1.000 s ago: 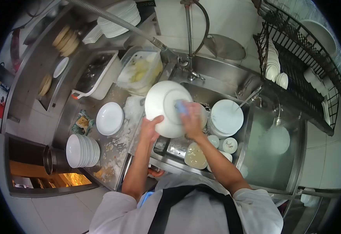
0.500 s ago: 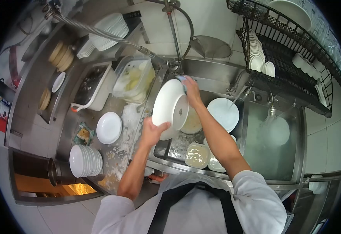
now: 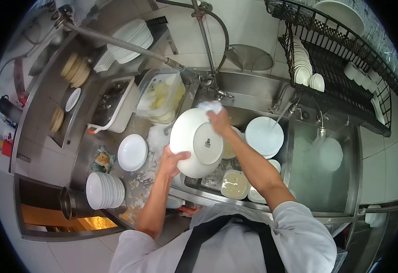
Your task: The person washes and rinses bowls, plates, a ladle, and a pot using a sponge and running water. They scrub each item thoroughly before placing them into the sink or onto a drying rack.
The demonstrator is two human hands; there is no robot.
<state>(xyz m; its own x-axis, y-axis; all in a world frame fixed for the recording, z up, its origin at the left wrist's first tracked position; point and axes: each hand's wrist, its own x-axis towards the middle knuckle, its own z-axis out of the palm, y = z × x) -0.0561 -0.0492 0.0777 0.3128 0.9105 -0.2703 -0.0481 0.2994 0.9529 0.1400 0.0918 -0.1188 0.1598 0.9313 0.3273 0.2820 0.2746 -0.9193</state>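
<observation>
A large white plate (image 3: pixel 185 136) is tilted over the left edge of the sink, its underside with a dark printed mark facing me. My left hand (image 3: pixel 171 161) grips its lower left rim, thumb on the underside. At the upper right rim, my right hand (image 3: pixel 219 122) is closed on a pale cloth (image 3: pixel 211 106) that touches the plate. Below and right of the plate, a square container (image 3: pixel 235 184) with cloudy liquid sits in the sink. Water runs onto a white plate (image 3: pixel 264 136) in the same basin.
Left counter: a small plate (image 3: pixel 132 152), a plate stack (image 3: pixel 102 191), a scrubber (image 3: pixel 102 160), a clear tub (image 3: pixel 160 96) and a white bin (image 3: pixel 115 107). Right: a water-filled basin (image 3: pixel 308 182) holding a plate, under a black dish rack (image 3: pixel 335 68). A spray hose (image 3: pixel 117 42) crosses above.
The large plate has turned so more of its underside faces me. My right hand with the cloth has shifted slightly down and left along its rim. The whole view has shifted a little.
</observation>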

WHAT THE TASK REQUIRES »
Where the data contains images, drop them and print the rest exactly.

COMPLETED EXERCISE »
1.000 s ago: 
0.500 s ago: 
now: 
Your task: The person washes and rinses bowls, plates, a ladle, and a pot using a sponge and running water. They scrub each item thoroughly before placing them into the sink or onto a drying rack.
The demonstrator is two human hands; there is no robot.
<state>(xyz m; its own x-axis, y-axis; all in a world frame fixed for the recording, z up, its origin at the left wrist's first tracked position; point and axes: each hand's wrist, its own x-axis towards the middle knuckle, its own z-axis out of the palm, y = z × x) -0.0561 -0.0492 0.0777 0.3128 0.9105 -0.2703 -0.0481 0.2994 0.9529 0.1400 0.0918 -0.1188 0.1598 0.9313 0.3273 0.2820 0.2746 -0.9193</state>
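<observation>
A large white plate (image 3: pixel 185 136) is tilted over the left edge of the sink, its underside with a dark printed mark facing me. My left hand (image 3: pixel 171 161) grips its lower left rim, thumb on the underside. At the upper right rim, my right hand (image 3: pixel 219 122) is closed on a pale cloth (image 3: pixel 211 106) that touches the plate. Below and right of the plate, a square container (image 3: pixel 235 184) with cloudy liquid sits in the sink. Water runs onto a white plate (image 3: pixel 264 136) in the same basin.
Left counter: a small plate (image 3: pixel 132 152), a plate stack (image 3: pixel 102 191), a scrubber (image 3: pixel 102 160), a clear tub (image 3: pixel 160 96) and a white bin (image 3: pixel 115 107). Right: a water-filled basin (image 3: pixel 308 182) holding a plate, under a black dish rack (image 3: pixel 335 68). A spray hose (image 3: pixel 117 42) crosses above.
The large plate has turned so more of its underside faces me. My right hand with the cloth has shifted slightly down and left along its rim. The whole view has shifted a little.
</observation>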

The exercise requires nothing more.